Ma la cosa che più mi fa saltare la mosca al naso non è tanto la miopia nel voler investire in un tipo di tv, la factual, che nel mondo ha già finito il suo ciclo ma che può dare ancora dei buoni risultati in termini economici sul satellite o sul canale dedicato del digitale terrestre (che ha obiettivi di share dell’un per cento a dire tanto), no, la cosa che mi fa veramente stranire è che la RAI per fare questo si affidi ad una società in appalto, la Endemol. Questo è insopportabile. Significa non voler valorizzare le risorse interne e, a mio modesto parere, aumentare inutilmente i costi. A meno che il fallimento in termini di ascolti non sia pagato dalla società appena citata con una penale.
Eh sì, perché “Detto fatto” partito lunedì 18 marzo, nelle prime tre puntate in appalto (quanto vorrei conoscere il costo per puntata, ah, quanto vorrei conoscerlo) ha totalizzato i seguenti risultati:
lunedì 18, per il debutto 5,76% 963 mila spettatori, martedì 19: 4,05% con 602 mila spettatori mercoledì 19: 3,94 % di share per 630 mila spettatori: un trend piuttosto chiaro che spero venga arrestato e porti a riconsiderare qualcosa nella formula o nella realizzazione.
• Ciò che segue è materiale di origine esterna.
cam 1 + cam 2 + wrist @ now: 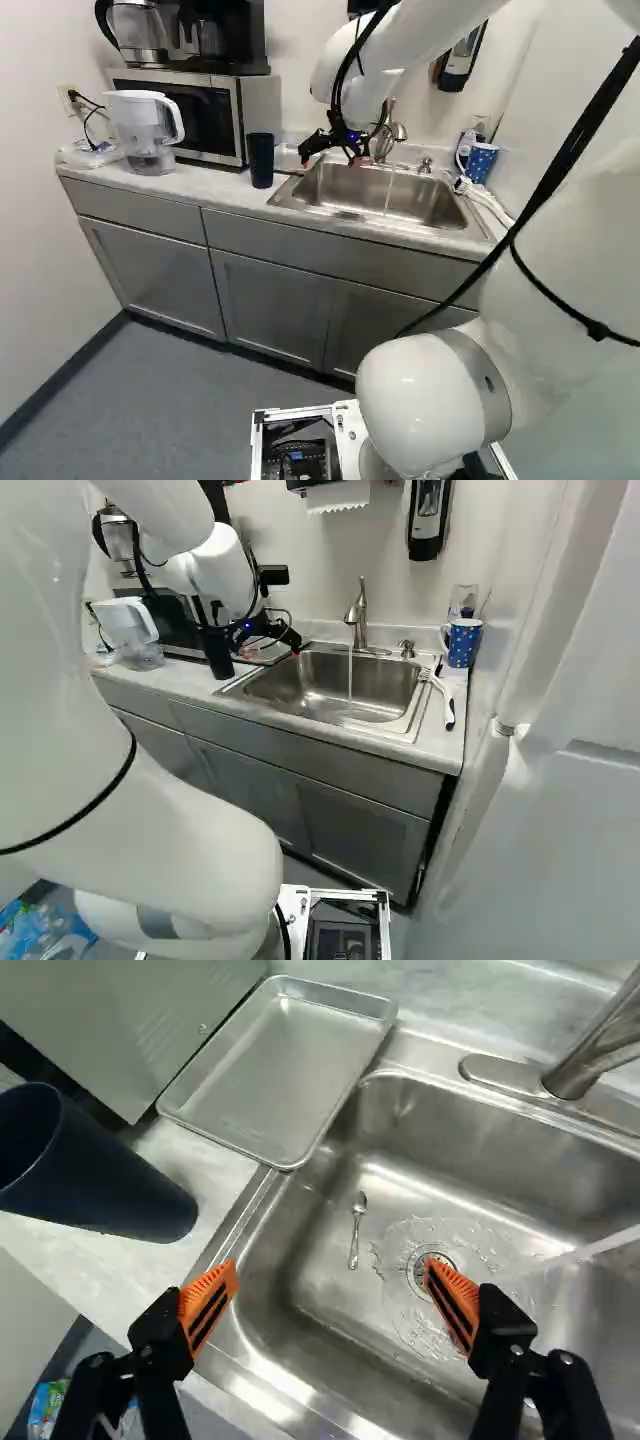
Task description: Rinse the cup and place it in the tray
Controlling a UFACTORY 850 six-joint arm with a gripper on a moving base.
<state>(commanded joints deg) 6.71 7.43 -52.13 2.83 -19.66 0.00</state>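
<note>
Holds the gripper (328, 160) over the edge of the sink (470, 1160), with fingers (208, 1305) spread wide apart. Has the dark cup (95, 1165) upright on the counter (100, 1260), ahead and outward of the counter-side finger, apart from it. Has the tray (280, 1070) flat, ahead of both, partly over the sink's rim. Shows a spoon (356, 1230) ahead of the gap between them, in the basin. Runs water (350, 680) from the faucet (360, 610), out past the basin-side finger.

Dark cup (115, 1180) partly outside wrist view
</note>
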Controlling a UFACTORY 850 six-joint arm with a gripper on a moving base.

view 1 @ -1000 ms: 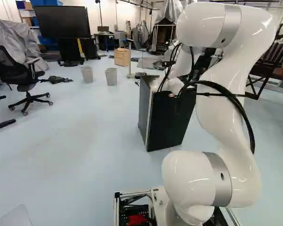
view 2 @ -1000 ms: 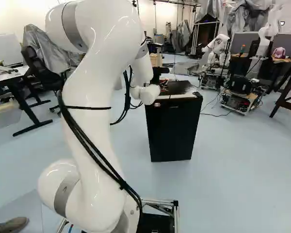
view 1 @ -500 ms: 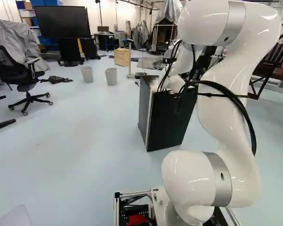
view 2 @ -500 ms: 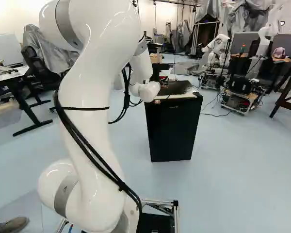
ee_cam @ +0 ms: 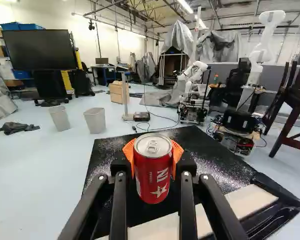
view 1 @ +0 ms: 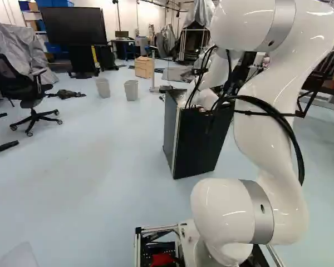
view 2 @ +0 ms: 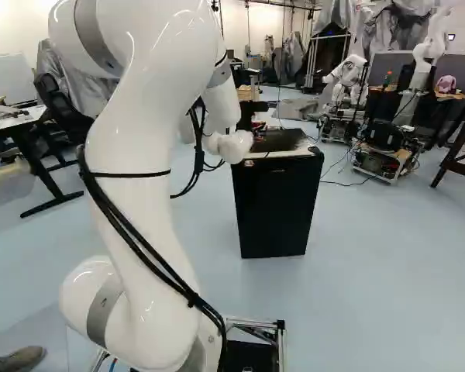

Quando si realizza un pezzo di autostrada o il tunnel di una metropolitana si appalta la sua costruzione ad una società X e c’è un termine temporale da rispettare (termine che può essere identificato quindi come un obiettivo): quando la scadenza non viene rispettata la società appaltatrice paga una penale. Ecco: bisognerebbe introdurre questa regola anche per i programmi televisivi appaltati a società esterne quando non si raggiungono gli obiettivi minimi fissati dalla rete. Almeno con i soldi della penale si potrebbero comprare i diritti di messa in onda di qualche serie tv anche a basso costo dal linguaggio sperimentale, giovane e fresco e allora sì che Rai2 tornerebbe ad essere un’alternativa.
E con questo Andalù vi saluta canticchiando “Uforobot uforobot”.